━━━━━ Material provided

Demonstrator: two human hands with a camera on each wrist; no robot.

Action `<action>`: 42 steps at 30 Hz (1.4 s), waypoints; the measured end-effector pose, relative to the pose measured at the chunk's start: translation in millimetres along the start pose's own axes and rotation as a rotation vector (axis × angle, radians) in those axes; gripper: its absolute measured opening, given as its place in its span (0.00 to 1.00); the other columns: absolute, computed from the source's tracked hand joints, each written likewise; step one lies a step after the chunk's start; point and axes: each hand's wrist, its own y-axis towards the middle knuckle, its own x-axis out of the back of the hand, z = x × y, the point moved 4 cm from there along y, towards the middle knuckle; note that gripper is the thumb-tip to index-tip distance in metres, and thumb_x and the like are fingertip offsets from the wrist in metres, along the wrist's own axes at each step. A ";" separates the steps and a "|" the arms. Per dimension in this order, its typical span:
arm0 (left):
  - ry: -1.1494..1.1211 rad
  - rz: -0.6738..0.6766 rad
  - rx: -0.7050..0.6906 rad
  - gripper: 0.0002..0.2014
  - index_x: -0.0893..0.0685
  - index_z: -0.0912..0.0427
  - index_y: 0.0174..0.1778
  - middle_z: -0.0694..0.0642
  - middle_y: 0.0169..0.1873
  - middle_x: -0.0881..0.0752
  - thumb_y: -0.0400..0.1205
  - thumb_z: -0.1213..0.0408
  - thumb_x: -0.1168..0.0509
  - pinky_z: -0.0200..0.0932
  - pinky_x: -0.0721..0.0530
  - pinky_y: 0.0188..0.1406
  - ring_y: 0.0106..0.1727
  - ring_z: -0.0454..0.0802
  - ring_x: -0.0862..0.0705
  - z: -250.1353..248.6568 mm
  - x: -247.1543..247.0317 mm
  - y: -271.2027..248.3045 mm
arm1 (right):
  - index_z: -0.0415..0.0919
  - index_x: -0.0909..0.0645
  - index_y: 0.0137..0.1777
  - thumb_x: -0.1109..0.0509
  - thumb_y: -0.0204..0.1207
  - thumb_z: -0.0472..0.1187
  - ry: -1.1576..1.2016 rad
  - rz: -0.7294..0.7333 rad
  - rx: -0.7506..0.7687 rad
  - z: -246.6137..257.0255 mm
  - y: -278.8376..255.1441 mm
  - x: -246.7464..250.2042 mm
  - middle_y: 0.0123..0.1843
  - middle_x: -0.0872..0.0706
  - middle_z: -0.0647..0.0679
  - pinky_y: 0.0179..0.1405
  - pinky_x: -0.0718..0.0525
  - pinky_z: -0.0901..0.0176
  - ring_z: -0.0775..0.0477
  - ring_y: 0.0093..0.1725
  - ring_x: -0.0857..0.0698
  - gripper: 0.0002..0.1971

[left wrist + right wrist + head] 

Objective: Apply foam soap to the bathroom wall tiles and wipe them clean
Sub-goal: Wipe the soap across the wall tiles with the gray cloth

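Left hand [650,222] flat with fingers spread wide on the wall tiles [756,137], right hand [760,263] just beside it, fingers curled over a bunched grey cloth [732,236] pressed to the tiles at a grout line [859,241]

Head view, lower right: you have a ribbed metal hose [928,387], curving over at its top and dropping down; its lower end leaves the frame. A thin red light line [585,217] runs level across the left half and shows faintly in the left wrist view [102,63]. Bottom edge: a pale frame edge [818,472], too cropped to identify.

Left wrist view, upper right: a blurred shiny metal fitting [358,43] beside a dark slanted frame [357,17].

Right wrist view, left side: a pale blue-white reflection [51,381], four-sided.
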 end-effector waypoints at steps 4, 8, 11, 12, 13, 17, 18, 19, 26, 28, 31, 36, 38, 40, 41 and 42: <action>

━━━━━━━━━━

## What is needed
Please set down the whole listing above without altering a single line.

## Solution to this task
Demonstrator: two human hands with a camera on each wrist; no robot.

Action `<action>`: 42 steps at 30 Hz (1.4 s), waypoints; the measured end-effector pose, relative to the pose measured at the chunk's start: translation in millimetres along the start pose's own axes and rotation as a rotation vector (axis × angle, radians) in those axes; gripper: its absolute measured opening, given as its place in its span (0.00 to 1.00); the other columns: absolute, computed from the source's tracked hand joints, each written likewise; step one lies a step after the chunk's start; point and axes: each hand's wrist, its own y-axis towards the middle knuckle, its own x-axis out of the back of the hand, z = x × y, the point moved 4 cm from there along y, towards the middle knuckle; note that gripper is the thumb-tip to index-tip distance in metres, and thumb_x and the like are fingertip offsets from the wrist in metres, along the wrist's own axes at each step. A ";" separates the steps and a "|" the arms. Per dimension in this order, its typical span:
arm0 (left):
  - ry: -1.1494..1.1211 rad
  - rz: -0.6738..0.6766 rad
  - rx: -0.7050..0.6906 rad
  - gripper: 0.0002..0.2014
  - index_x: -0.0893..0.0685
  - index_z: -0.0912..0.0427
  - index_y: 0.0174..0.1778
  - middle_z: -0.0694..0.0642
  - middle_y: 0.0169..0.1873
  - middle_x: -0.0881..0.0752
  - thumb_y: -0.0400..0.1205
  - thumb_z: -0.1213..0.0408
  - thumb_x: -0.1168..0.0509
  - pinky_z: -0.0200..0.0932
  - pinky_x: -0.0721..0.0530
  - pinky_y: 0.0188..0.1406
  - ring_y: 0.0106..0.1727
  - ring_z: -0.0454..0.0802
  - ring_x: -0.0862..0.0705
  - z: -250.1353..248.6568 mm
  - x: -247.1543..247.0317 mm
  - y: -271.2027..248.3045 mm
arm1 (right):
  - index_z: -0.0415..0.0919
  - index_x: -0.0909..0.0645
  - index_y: 0.0137..0.1777
  - thumb_x: -0.1109..0.0509
  - thumb_y: -0.0204..0.1207
  - thumb_z: -0.0472..0.1187
  - ry: -1.1576..1.2016 rad
  - rz: -0.7294..0.7333 rad
  - rx: -0.7506..0.7687 rad
  - z: -246.6137..257.0255 mm
  - y: -278.8376..255.1441 mm
  - x: -246.7464..250.2042 mm
  - middle_y: 0.0123..0.1843
  - middle_x: -0.0872..0.0706
  - middle_z: -0.0647..0.0679
  - pinky_y: 0.0179..0.1405
  - pinky_x: -0.0718..0.0525
  - pinky_z: -0.0901..0.0176
  - ring_z: -0.0775..0.0477
  - ring_y: 0.0093..0.1725
  - ring_x: -0.0857..0.0698
  - gripper: 0.0002..0.1971

[left wrist + right wrist + head] 

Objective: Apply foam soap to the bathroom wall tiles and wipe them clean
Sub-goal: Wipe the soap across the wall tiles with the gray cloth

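Left hand [650,222] flat with fingers spread wide on the wall tiles [756,137], right hand [760,263] just beside it, fingers curled over a bunched grey cloth [732,236] pressed to the tiles at a grout line [859,241]

Head view, lower right: you have a ribbed metal hose [928,387], curving over at its top and dropping down; its lower end leaves the frame. A thin red light line [585,217] runs level across the left half and shows faintly in the left wrist view [102,63]. Bottom edge: a pale frame edge [818,472], too cropped to identify.

Left wrist view, upper right: a blurred shiny metal fitting [358,43] beside a dark slanted frame [357,17].

Right wrist view, left side: a pale blue-white reflection [51,381], four-sided.
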 end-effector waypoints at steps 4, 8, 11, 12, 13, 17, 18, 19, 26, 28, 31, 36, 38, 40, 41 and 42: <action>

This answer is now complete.